In rolling out plans for 90 new shelters more than a year ago, he pledged “more communicat­ion, better notificati­on, more accountabi­lity, more community input” in placing the facilities — “an honest conversati­on with communitie­s.” Those were the words. These are the deeds: The Department of Homeless Services has since stopped divulging arrests in its shelters, even those notorious among residents and neighbors for crime and disorder. The city has done this even though the state requires full reporting of arrests involving drugs, violence or threats to the surroundin­g community.

Internal reports obtained by the Daily News showed 752 such arrests at 21 of the biggest adult shelters.

Instead, DHS now reports ODs, fires, sex assaults, and fights that either result in a visible injury and involve a weapon.
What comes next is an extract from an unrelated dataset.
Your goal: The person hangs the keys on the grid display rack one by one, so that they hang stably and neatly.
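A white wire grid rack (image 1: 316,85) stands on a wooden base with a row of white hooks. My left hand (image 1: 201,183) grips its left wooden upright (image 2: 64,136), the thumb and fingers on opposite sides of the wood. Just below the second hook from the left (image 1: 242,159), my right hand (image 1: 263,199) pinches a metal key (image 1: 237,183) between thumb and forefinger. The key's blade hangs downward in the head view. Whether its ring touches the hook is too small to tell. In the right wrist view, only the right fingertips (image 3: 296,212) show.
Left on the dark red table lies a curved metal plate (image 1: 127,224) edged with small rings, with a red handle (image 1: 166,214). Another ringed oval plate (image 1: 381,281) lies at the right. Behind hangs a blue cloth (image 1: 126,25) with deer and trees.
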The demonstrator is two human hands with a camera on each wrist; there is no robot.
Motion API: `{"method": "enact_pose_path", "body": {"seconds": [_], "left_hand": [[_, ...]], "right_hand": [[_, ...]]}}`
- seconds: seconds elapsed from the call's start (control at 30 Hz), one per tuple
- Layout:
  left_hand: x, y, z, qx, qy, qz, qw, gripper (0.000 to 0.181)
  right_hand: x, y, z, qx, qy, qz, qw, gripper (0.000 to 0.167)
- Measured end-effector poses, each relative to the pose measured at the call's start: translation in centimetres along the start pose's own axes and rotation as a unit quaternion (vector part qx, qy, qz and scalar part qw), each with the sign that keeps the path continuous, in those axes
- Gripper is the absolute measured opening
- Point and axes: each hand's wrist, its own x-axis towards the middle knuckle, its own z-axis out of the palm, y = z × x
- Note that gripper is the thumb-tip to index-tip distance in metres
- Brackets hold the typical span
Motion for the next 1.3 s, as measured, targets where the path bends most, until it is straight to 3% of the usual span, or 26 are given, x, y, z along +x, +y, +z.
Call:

If even that.

Under the crazy new math, cops were called to those 21 shelters alone 15,000 times last year — yet the city’s full system, hundreds of shelters and hotels, experience­d just 1,585 critical incidents.

The city says it stopped sharing arrest numbers in or near specific shelters for fear of “a heightened level of scrutiny and stigma” for shelter residents.

Deceptions about shelters’ real dangers, couched as patronizin­g concern, make no homeless person safer. People, homeless and otherwise, deserve the truth.

First and foremost, that most shelter residents are not criminals but those in need of protection from criminals, including people with serious mental illness and also people on parole, for whom one slip-up into drugs or a fight could land them back behind bars.

As for neighbors, they’re trying to have that honest conversati­on de Blasio sought about what shelters could mean for their community. It’s their mayor who’s bobbing and weaving.